◆ Aim of the task
The listing is to be transcribed in full, with its images left out.

◆ Records for the task

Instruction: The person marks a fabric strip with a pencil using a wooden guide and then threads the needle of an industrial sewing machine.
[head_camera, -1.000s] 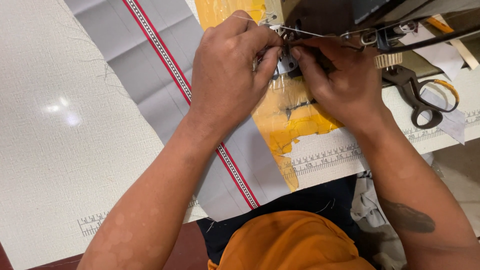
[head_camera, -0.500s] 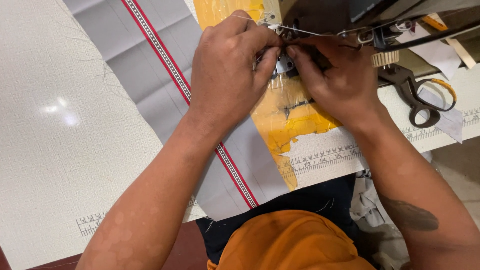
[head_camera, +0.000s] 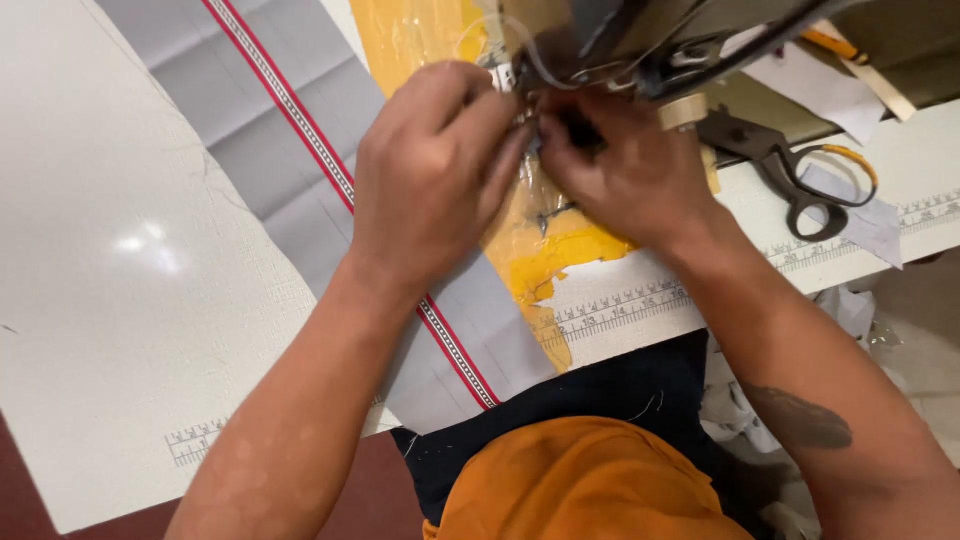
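Head view: two hands, the left hand (head_camera: 430, 175) and right hand (head_camera: 625, 170), fingers curled and pinched together on something too small to identify beneath one sewing machine (head_camera: 640, 40), above one grey cloth (head_camera: 290, 150), one pair of scissors (head_camera: 790, 170) nearby, on a white table (head_camera: 100, 300).

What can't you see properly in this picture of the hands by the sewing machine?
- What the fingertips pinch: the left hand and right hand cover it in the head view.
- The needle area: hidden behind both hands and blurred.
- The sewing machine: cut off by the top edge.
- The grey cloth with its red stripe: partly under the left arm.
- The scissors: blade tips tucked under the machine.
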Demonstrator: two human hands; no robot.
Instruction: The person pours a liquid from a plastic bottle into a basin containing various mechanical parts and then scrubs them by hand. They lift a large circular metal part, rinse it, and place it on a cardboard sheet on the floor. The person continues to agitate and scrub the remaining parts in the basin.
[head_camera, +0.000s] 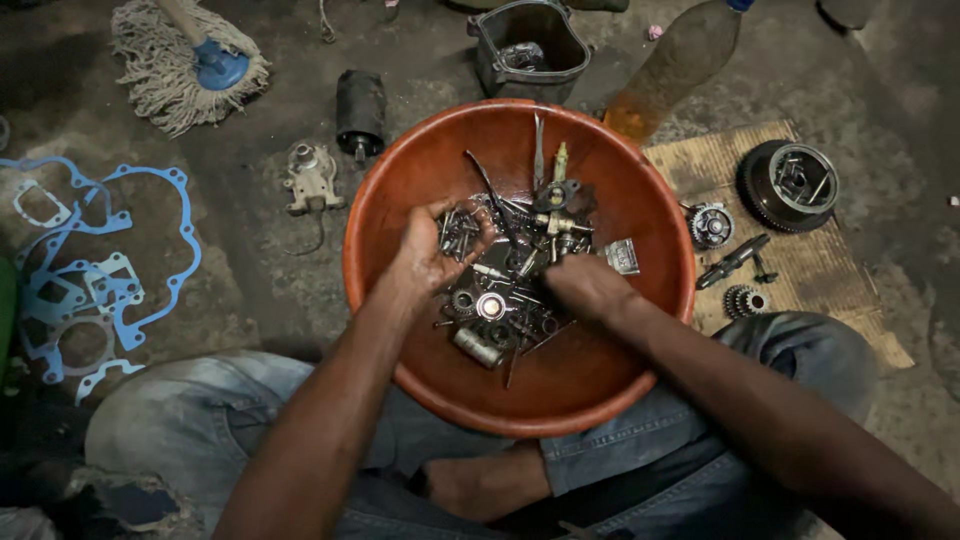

◆ Task result
Instruction: The person marks a fabric strip with a pencil using a wooden guide and then threads the needle of an industrial sewing machine.
[head_camera, -1.000s] 
[head_camera, -0.500s] 
[head_camera, +0.000s] 
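Head view: two hands, the left hand (head_camera: 430, 175) and right hand (head_camera: 625, 170), fingers curled and pinched together on something too small to identify beneath one sewing machine (head_camera: 640, 40), above one grey cloth (head_camera: 290, 150), one pair of scissors (head_camera: 790, 170) nearby, on a white table (head_camera: 100, 300).

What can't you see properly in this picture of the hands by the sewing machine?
- What the fingertips pinch: the left hand and right hand cover it in the head view.
- The needle area: hidden behind both hands and blurred.
- The sewing machine: cut off by the top edge.
- The grey cloth with its red stripe: partly under the left arm.
- The scissors: blade tips tucked under the machine.
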Demonstrator: two human hands; no robot.
Instruction: The person pours a liquid from a plastic bottle into a basin containing various mechanical parts and then scrubs them by hand. They lift a large circular metal part, rinse it, and place it on a cardboard sheet on the floor. The person continues to agitate and scrub the remaining parts in the basin.
[head_camera, +0.000s] 

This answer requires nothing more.